Brasher si incaricò di tirare per le prime 880 yards che Bannister passò in un perfetto 1’58”2; Chataway lo rilevò sino ai tre quarti (3’00”5) che risultarono non velocissimi, obbligando Roger a un ultimo giro sotto i 60” per mettere i piedi nella storia. Di quell’arrivo esiste una foto che ha la forza di un grande quadro storico, popolato di una folla di personaggi: Bannister è al centro della tela, capo all’indietro, trasfigurato, immerso nello sforzo finale, un giudice, pipa in bocca, annota compunto, un cronometrista si copre il volto e scoppia in lacrime premendo il bottone che blocca le lancette, i compagni di corso, sullo sfondo, corrono sul prato, gli occhi eccitati. Defilato, anche Harold Abrahams che di Bannister era diventato amico e mentore e l’aveva ospitato nella sua casa di campagna.

In un’età che non prevedeva tabelloni luminosi e comunicazioni rapidissime, si trattava di attendere il verdetto. Venne per bocca di Norris McWhirter e servì ad alimentare un certo stereotipo di formalismo britannico, unito a un sottile amore per la suspence: “Signore e signori, questo è il risultato della gara numero 9, il miglio: primo, il numero 41, Roger G. Bannister dell’Amateur Athletic Association e già studente dei college Exeter e Merton, con un tempo che  rappresenta un nuovo record della pista e del meeting e che, dopo esser stato sottoposto a ratifica, sarà un nuovo record inglese, britannico, su suolo britannico, europeo, dell’Impero britannico e del mondo. Il tempo è 3’…” Il ruggito della folla coprì il numero dei secondi e dei decimi impiegati, disperse per un lungo attimo l’ufficialità di quel 3’59”4. “Tre” significava l’atterraggio nel nuovo mondo, il piede posato in una dimensione sognata, irraggiungibile .

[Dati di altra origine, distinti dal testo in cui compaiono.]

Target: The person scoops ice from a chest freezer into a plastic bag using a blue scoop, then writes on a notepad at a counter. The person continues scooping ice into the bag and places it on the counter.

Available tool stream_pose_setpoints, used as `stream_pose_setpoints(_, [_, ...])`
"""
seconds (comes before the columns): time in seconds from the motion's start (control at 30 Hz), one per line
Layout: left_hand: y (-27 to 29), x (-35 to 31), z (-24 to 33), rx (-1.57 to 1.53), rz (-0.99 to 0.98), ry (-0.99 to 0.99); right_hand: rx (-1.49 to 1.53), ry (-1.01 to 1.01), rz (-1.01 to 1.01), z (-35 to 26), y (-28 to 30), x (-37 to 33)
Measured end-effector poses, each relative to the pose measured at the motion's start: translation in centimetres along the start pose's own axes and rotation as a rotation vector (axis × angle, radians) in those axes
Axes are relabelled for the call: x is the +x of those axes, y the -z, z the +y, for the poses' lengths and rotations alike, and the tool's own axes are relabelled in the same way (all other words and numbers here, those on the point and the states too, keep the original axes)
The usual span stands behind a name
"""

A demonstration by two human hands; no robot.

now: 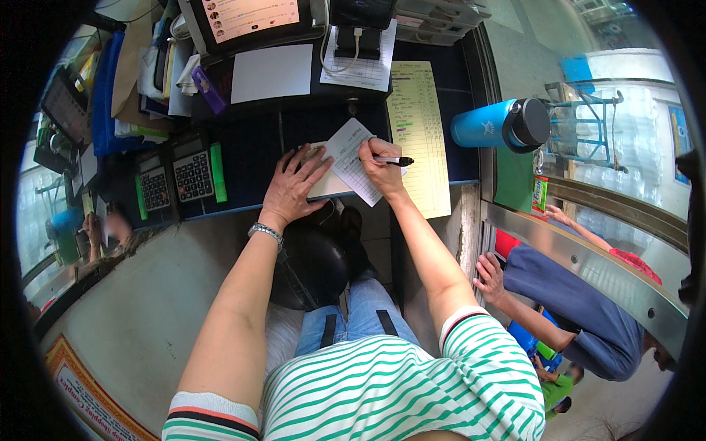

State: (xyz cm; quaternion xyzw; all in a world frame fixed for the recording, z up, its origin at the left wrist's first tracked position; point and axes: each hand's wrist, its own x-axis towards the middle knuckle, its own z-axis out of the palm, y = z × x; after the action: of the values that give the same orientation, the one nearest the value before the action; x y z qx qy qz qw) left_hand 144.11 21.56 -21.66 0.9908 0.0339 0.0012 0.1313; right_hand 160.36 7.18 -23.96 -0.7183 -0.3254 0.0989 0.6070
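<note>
A small printed slip lies tilted at the desk's near edge, over a cream pad or sheet. My left hand rests flat on the cream sheet with fingers spread, its fingertips close to the slip's left edge. My right hand grips a black-and-white pen over the slip's right side. The pen's writing tip is hidden by my fingers. Just right of that hand lies a long yellow sheet of handwritten rows with a few coloured marks.
Two calculators sit at left, below stacked folders. A blue bottle with a black lid stands at right. A screen and white paper are at the back. Another person's hand touches the right-hand ledge.
</note>
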Motion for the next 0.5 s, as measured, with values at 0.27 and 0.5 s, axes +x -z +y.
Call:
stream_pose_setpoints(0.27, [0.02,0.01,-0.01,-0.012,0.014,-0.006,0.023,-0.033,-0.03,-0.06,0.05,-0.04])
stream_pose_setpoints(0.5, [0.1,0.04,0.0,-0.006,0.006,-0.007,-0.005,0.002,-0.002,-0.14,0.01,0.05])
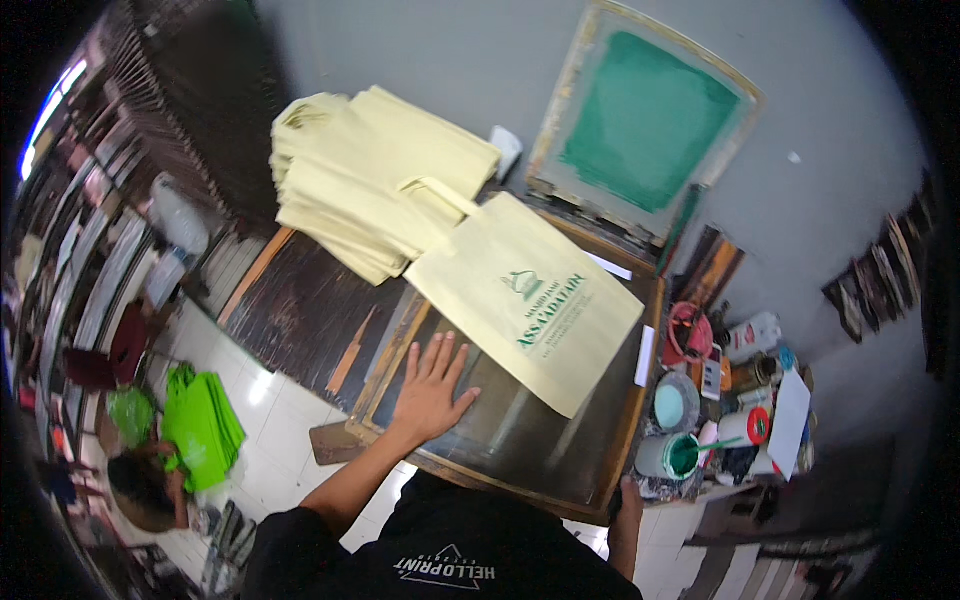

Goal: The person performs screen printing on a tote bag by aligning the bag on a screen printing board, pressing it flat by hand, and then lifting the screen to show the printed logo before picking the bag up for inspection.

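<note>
My left hand (432,392) lies flat with fingers spread on the near left part of a wood-framed dark panel (480,420), holding nothing. A cream fabric bag (480,270) with green print and a loop handle rests across the panel, beyond and to the right of that hand. Down at the panel's near right corner is my right hand (627,510), beside the wooden edge. Its fingers are mostly hidden, so whether it grips the edge is unclear. Farther left, a thick stack of cream bags (370,170) lies on a dark wooden table (300,300), touching the printed bag's handle.
A framed screen with a green coating (650,120) leans on the grey wall. To the right stand an open tub of green ink (668,456), a red container (688,333) and several bottles. At lower left, a person (150,485) is beside bright green bags (203,425) on the tiled floor.
</note>
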`<control>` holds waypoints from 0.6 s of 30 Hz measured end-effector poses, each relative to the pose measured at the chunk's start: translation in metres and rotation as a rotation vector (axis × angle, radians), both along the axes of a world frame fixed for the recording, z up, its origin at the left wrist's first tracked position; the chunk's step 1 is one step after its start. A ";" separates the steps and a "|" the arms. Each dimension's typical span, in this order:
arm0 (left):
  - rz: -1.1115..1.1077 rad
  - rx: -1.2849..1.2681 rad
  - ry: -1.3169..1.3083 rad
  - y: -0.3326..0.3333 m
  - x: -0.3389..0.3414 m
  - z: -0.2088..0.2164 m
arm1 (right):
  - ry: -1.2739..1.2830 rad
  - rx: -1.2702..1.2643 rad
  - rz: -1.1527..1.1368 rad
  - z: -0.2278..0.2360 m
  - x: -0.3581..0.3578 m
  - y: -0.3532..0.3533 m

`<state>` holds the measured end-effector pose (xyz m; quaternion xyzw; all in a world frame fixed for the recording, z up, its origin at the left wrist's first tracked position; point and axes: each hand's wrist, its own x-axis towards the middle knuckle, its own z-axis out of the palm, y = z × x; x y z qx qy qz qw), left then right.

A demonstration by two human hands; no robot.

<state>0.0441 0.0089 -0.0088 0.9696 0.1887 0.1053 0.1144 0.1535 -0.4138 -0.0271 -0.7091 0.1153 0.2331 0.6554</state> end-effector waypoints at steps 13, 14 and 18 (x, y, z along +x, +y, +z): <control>-0.029 -0.129 -0.120 0.003 0.001 -0.018 | -0.001 -0.025 0.225 -0.005 0.031 0.061; -0.001 -0.115 -0.175 0.003 -0.001 -0.016 | -0.009 -0.054 0.264 -0.003 0.032 0.077; 0.019 -0.161 -0.182 0.001 -0.006 -0.013 | -0.018 -0.120 0.413 -0.002 0.031 0.128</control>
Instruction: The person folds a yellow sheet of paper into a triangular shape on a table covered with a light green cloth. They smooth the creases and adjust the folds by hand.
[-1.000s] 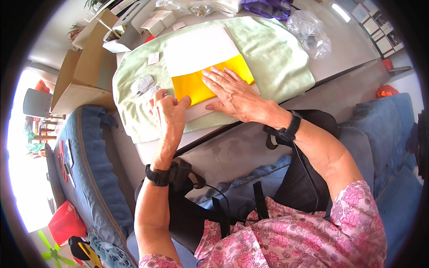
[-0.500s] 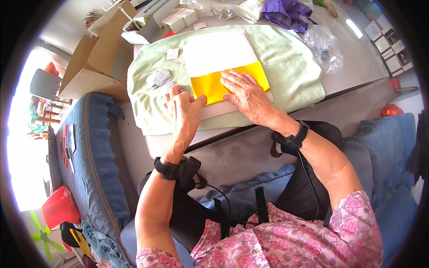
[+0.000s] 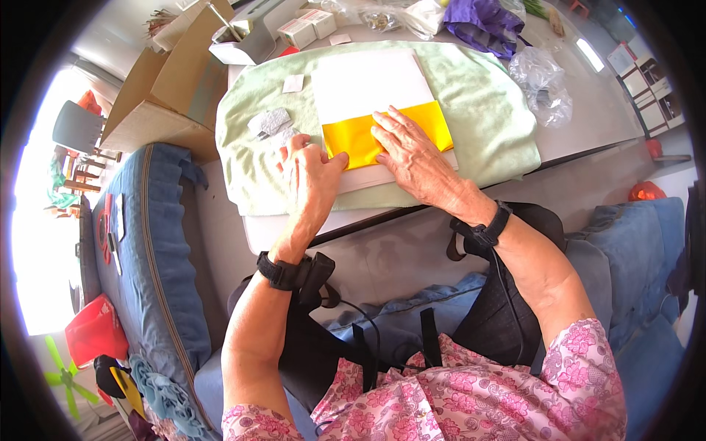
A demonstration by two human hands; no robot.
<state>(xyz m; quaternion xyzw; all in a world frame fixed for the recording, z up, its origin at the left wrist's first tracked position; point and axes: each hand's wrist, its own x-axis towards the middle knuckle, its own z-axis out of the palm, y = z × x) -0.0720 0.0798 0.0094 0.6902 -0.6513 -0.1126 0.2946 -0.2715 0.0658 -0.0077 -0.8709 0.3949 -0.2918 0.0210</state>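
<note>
A sheet of paper, white on top (image 3: 368, 82) and folded up yellow (image 3: 353, 136) along its near edge, lies on a pale green towel (image 3: 485, 110) on the table. My right hand (image 3: 412, 151) lies flat on the yellow fold, fingers spread. The fingertips of my left hand (image 3: 309, 180) touch the fold's left end, and its palm rests on the towel. Neither hand grips anything. A crumpled silver scrap (image 3: 268, 123) and a small white square (image 3: 293, 83) lie on the towel to the left.
An open cardboard box (image 3: 158, 103) stands at the table's left. Small white boxes (image 3: 309, 29), clear plastic bags (image 3: 544, 84) and a purple bag (image 3: 485, 26) lie along the back. A blue cushioned seat (image 3: 147, 242) runs on my left.
The view has shifted, so the table sits higher in frame. My right hand slid rightward along the yellow fold; my left hand stays at the fold's left end.
</note>
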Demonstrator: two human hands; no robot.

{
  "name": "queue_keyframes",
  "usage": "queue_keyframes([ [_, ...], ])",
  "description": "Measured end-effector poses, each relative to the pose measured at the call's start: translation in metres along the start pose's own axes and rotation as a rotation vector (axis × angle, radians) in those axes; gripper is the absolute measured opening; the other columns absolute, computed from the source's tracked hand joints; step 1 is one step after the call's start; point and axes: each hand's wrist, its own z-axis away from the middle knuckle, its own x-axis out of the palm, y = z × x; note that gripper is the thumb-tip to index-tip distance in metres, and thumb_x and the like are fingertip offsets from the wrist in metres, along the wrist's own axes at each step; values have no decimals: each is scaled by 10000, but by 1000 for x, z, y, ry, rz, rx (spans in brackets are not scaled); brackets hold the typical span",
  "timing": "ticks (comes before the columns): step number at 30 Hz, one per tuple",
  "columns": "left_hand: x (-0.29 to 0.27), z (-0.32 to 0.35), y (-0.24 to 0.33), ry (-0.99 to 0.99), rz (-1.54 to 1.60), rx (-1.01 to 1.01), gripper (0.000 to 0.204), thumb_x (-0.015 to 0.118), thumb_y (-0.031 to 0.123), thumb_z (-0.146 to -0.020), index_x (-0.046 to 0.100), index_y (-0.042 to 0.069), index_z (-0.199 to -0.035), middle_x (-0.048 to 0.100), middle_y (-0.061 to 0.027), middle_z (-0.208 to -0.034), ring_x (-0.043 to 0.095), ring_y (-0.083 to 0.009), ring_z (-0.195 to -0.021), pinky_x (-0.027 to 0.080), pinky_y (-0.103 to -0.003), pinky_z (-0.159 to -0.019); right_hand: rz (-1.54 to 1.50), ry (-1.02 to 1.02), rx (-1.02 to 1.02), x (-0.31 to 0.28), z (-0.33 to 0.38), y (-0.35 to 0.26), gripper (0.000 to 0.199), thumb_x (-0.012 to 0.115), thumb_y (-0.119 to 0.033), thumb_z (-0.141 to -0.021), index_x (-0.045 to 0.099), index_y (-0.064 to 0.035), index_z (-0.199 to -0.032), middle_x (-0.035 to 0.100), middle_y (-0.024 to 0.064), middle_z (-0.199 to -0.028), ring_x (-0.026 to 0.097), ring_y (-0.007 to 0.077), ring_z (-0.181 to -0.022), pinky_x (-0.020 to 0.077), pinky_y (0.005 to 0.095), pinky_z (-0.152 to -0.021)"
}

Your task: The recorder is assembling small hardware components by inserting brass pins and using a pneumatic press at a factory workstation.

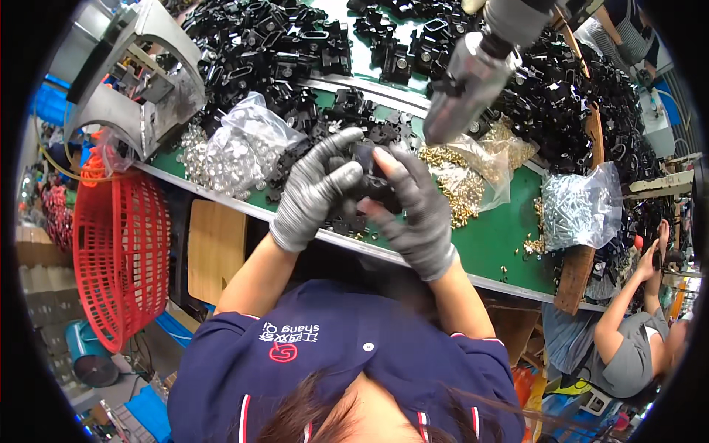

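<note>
A small black part (364,153) is held up between my two hands over the near edge of the green table. My left hand (314,192), in a grey glove, pinches its left side with thumb and forefinger. On the other side, my right hand (419,210) grips it with fingertips bare beyond the glove. Fingers hide much of the part, so its exact kind is unclear. Loose black pieces (377,122) lie just beyond. Above and right of the hands hangs a power screwdriver (473,85), its lower end blurred.
Clear round pieces in a plastic bag (247,144) lie left; brass-coloured fasteners (454,173) and a bag of silver screws (582,207) lie right. Black assemblies (273,44) cover the far side. A metal fixture (140,81) and red basket (122,251) stand left. A co-worker (628,340) sits right.
</note>
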Motion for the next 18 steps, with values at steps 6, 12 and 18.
queue_keyframes([
  [6, 16, 28, -23, -306, -314, -263, 406, 736, 152, -883, 638, 31, -1258, 719, -51, -928, 668, -161, -765, 533, -311, -675, -293, -44, 560, -26, 60, 23, 370, 740, -187, -899, 661, -41, -1230, 737, 150, -942, 713, 201, -818, 557, 305, -761],
  [12, -1, 22, -73, -400, -910, 312, 355, 774, 199, -817, 676, 54, -1127, 687, -119, -890, 686, -279, -737, 546, -373, -656, -316, -195, 788, -27, 70, 35, 236, 725, -120, -911, 728, -6, -1118, 727, 49, -898, 652, 118, -803, 534, 254, -758],
  [18, -12, 2, -68, -333, -1032, 367, 382, 817, 166, -760, 689, 33, -1094, 683, -141, -887, 683, -338, -792, 552, -380, -700, -161, -101, 572, -27, 49, 78, 229, 737, -176, -904, 737, -26, -1077, 735, 94, -850, 660, 137, -745, 540, 288, -712],
])
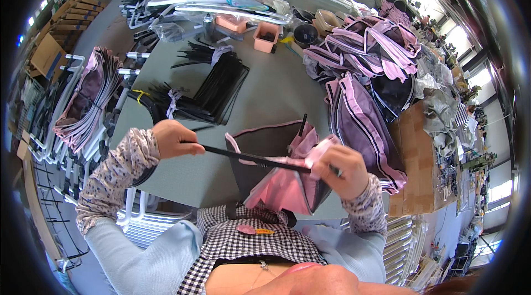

Il 21 giugno, a Turku, luogo natale di Paavo Nurmi, l’australiano John Landy corse in 3’57”9: cancellò un record, non il Record. Bannister avrebbe fatto giustizia il mese successivo ai Giochi del Commonwealth di Vancouver, piegando l’australiano in fondo al primo duello che ricevette forte supporto mediatico. In occasione del 50° anniversario del record (scandito anche dall’emissione di una sterlina commemorativa), un bravo giornalista italiano, Nicola Roggero, riuscì a fissare un appuntamento con sir Roger e, dopo aver percorso al suo fianco la vecchia pista di Iffley Road, gli domandò se non provasse rammarico per quel titolo olimpico che manca nella sua collezione. Bannister fece guizzare lo sguardo: “Giovanotto, ma se avessi vinto una medaglia d’oro, lei sarebbe venuto sin qui e avremmo avuto questa magnifica chiacchierata?” Convivere con il mito si può. Con leggerezza e a lungo.